3.4. Random Forest (RF)

The RF technique was initially introduced by Ho [83] and developed by Breiman [84] around twenty years ago. Currently, it is among the most popular existing supervised methods of ML research [85] and is very effective for most regression analyses. The method connects the concept of bagging, which was introduced by [84], and random feature selection, which was first proposed by [83]. The RF method is principally a gathering of multiple decision tree predictors, where each tree is unique and dissimilar to the others. The total number of predictors and trees are used to control the node split between the model, which affects the complexity of the model [86]. Because of building many trees, the results have been calculated as the average value of all the regression trees [79]. The aim of RF is to collect the computed results from different trees as a “weak learner” and build the algorithm; for this purpose, many decision trees are required. The other steps of random forest have been explained in detail by [87]. The random forest gets its name by implanting randomness in the trees to make sure each one of them is unique and different [37]. In addition, the rigorous mathematics relative to this technique can be found in [84,85,86,87,88].

This method has various advantages such as its use for both numerical and categorical datasets, adaptability to both regression and classification problems, and its capability of handling non-linear variables [89,90,91,92]. It does not require any specific assumptions for the statistical distribution of the data. Hyperparameters for this algorithm (Table 2) include n_estimator as the number of trees in the forest, max_features, which is splitting the nodes, and max_depth as the pre-pruning parameter [79,80,81,82,83,84,85,86,87,88,89,90,91]. As the other technique, the optimal hyperparameters have been obtained using the grid search method.
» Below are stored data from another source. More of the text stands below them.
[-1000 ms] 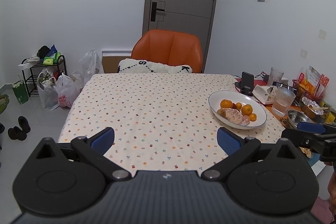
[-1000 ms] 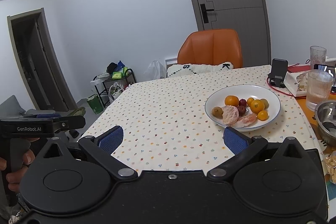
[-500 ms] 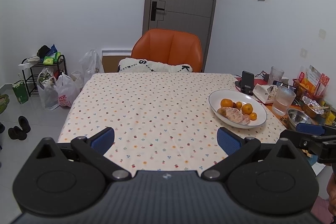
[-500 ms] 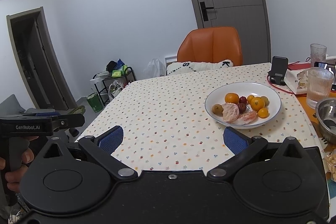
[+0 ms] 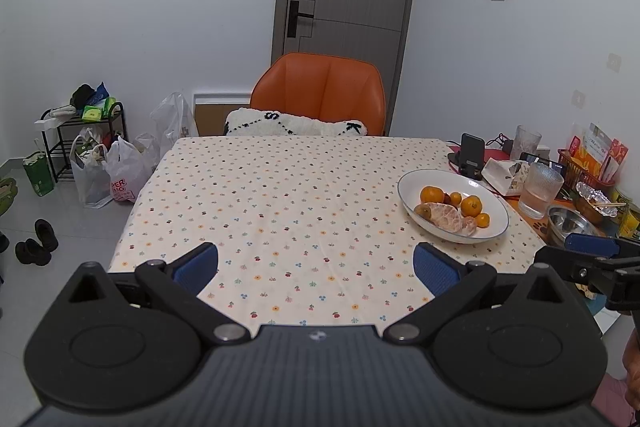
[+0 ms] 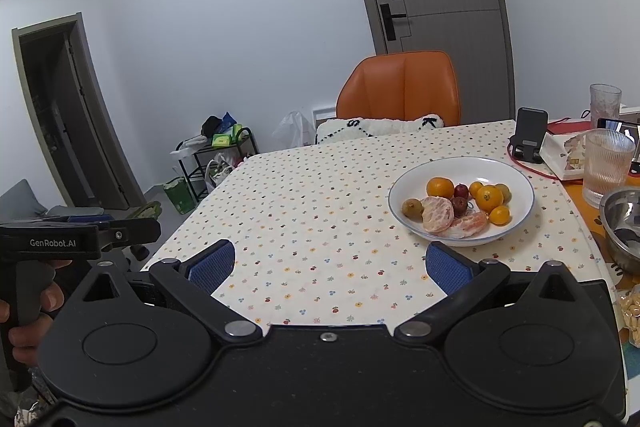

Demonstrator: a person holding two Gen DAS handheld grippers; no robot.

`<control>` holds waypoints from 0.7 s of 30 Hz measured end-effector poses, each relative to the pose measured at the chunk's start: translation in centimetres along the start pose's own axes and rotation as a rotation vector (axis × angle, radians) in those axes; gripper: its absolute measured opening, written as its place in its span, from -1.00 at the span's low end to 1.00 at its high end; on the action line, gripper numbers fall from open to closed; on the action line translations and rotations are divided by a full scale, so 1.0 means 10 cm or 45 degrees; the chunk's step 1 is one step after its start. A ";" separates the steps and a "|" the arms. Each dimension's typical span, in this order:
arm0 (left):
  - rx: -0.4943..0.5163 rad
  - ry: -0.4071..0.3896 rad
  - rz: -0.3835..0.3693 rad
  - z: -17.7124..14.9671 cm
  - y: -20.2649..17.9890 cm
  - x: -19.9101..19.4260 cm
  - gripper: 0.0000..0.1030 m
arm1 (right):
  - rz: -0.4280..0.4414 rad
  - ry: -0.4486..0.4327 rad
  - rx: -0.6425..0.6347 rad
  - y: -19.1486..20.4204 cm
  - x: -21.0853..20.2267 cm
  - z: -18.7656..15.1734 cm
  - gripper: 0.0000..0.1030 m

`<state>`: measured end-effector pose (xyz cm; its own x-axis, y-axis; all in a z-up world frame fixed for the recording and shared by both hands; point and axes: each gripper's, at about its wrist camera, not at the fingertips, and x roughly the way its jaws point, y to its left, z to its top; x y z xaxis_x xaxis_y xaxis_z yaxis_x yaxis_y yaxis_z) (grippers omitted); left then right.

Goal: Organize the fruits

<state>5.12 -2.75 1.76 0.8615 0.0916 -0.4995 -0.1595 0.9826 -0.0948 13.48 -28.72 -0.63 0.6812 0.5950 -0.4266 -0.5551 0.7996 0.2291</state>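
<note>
So going left to right — off on the far left there was a black wire rack (image 5: 82,131) stuffed with odds and ends, some plastic bags (image 5: 116,175) slumped against it and a pair of dark shoes (image 5: 36,241) on the tile floor. The left gripper (image 5: 316,267) hung over the near edge of the table, its blue pads spread wide with nothing between them, just the dotted tablecloth (image 5: 280,195) underneath. From the right wrist camera you could see a hand (image 6: 28,319) wrapped round the left gripper's handle, down at the left edge of the shot. An orange chair (image 5: 320,91) sat at the far side of the table with a white cushion (image 5: 296,125) on the seat. The right gripper (image 6: 328,265) was also gaping wide and holding nothing, hovering near the table's front edge, short of the fruit. The fruit all sat in a white plate (image 6: 516,183) toward the right side of the table — a few small oranges (image 6: 489,198), a peeled one (image 6: 438,214), a couple of dark red bits and some greenish ones, all bunched together and touching. Just past the plate stood a phone on a stand (image 6: 530,135), and further right a ribbed glass (image 6: 606,165) and a steel bowl (image 6: 622,223) near the edge.
</note>
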 end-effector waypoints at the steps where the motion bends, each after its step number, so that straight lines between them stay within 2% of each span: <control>1: 0.000 0.000 0.000 0.00 0.00 0.00 1.00 | -0.001 -0.001 0.000 0.00 0.00 0.00 1.00; 21: 0.000 -0.001 0.001 0.00 -0.01 0.00 1.00 | -0.002 0.004 -0.005 0.01 0.00 -0.01 1.00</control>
<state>5.14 -2.81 1.75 0.8617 0.0922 -0.4990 -0.1600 0.9826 -0.0948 13.42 -28.67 -0.72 0.6806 0.5936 -0.4295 -0.5559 0.8002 0.2250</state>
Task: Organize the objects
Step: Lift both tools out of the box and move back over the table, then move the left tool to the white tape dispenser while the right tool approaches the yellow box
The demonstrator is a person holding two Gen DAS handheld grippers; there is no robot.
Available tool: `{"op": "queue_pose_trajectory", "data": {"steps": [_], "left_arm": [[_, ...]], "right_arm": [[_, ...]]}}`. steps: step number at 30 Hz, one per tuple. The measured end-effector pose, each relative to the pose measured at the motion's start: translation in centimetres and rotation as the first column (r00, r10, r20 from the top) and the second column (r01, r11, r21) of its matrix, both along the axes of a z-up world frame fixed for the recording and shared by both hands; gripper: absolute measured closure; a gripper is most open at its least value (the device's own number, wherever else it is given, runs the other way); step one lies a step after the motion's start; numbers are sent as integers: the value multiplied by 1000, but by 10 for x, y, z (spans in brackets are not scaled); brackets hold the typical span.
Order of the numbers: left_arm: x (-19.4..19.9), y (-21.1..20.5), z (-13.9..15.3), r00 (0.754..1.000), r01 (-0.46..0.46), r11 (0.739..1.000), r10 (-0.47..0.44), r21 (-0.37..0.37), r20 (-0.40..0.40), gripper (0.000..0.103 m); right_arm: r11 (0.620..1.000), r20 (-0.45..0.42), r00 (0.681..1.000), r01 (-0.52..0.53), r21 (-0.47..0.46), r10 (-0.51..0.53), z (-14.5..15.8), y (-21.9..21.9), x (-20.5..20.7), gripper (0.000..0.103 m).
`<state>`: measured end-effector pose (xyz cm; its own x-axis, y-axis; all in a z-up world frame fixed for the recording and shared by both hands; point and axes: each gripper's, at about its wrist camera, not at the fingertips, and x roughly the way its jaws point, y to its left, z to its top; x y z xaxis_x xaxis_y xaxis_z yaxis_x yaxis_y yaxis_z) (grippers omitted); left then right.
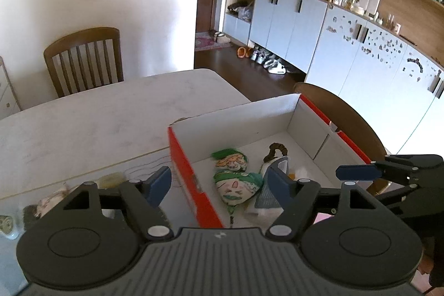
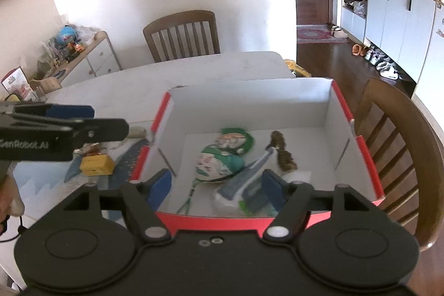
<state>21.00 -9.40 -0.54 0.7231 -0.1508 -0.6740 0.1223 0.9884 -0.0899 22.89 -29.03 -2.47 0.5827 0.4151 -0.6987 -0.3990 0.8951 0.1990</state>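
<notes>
One pale bench (image 1: 97, 113) carries one red-sided box (image 2: 369, 157), white inside. Two green-capped cloth dolls (image 2: 222, 157) lie in it beside one brown hair tie (image 2: 283, 151). Only the right wrist view shows a yellow block (image 2: 97, 164) left of the box. Both the left gripper (image 1: 219, 182) and right gripper (image 2: 215, 186) hang released, jaws empty, dolls beyond them.

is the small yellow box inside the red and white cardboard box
No, the small yellow box sits on the table outside the red and white cardboard box.

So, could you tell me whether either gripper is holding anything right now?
Nothing is held: the left gripper and right gripper are both open and empty above the box.
</notes>
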Motion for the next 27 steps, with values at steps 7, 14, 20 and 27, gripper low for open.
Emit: {"op": "queue_pose_trajectory", "data": {"steps": [7,14,20,27], "left_arm": [[-29,28,6,999,-20,1000,20,8,28,19],[-49,61,6,998,-49,999,49,-10,34,16],[-64,94,3,996,-79,996,80,-30,46,4],[-77,132,-5,992,-109,993,111,-39,60,0]], "right_arm": [[999,11,1000,-2,36,2,8,29,-16,20],[998,31,1000,-1,71,-1,15,58,-31,10],[997,35,999,-11,72,9,15,89,-38,6],[998,29,999,-27,65,25,12,122,-44,6]]}}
3.5. Gradient Boosting Regression (GBR)

The GBR is an efficient and accurate model, which can use for both regression and classification. In this technique, adding different trees is required to obtain an optimal model; however, weak generalization can occur when the model is trained too well on the input training data [93]. The error or residual can be defined as the loss function in the ML terminology [94]. The main framework of this technique is boosting, and the fundamental aim is minimizing the loss function. In the gradient boosting algorithm, different loss functions can be defined based on the problem [95,96]. The primary point of employing the GBR is its ability to use fewer computational resources for the objective function [93,94,95,96,97].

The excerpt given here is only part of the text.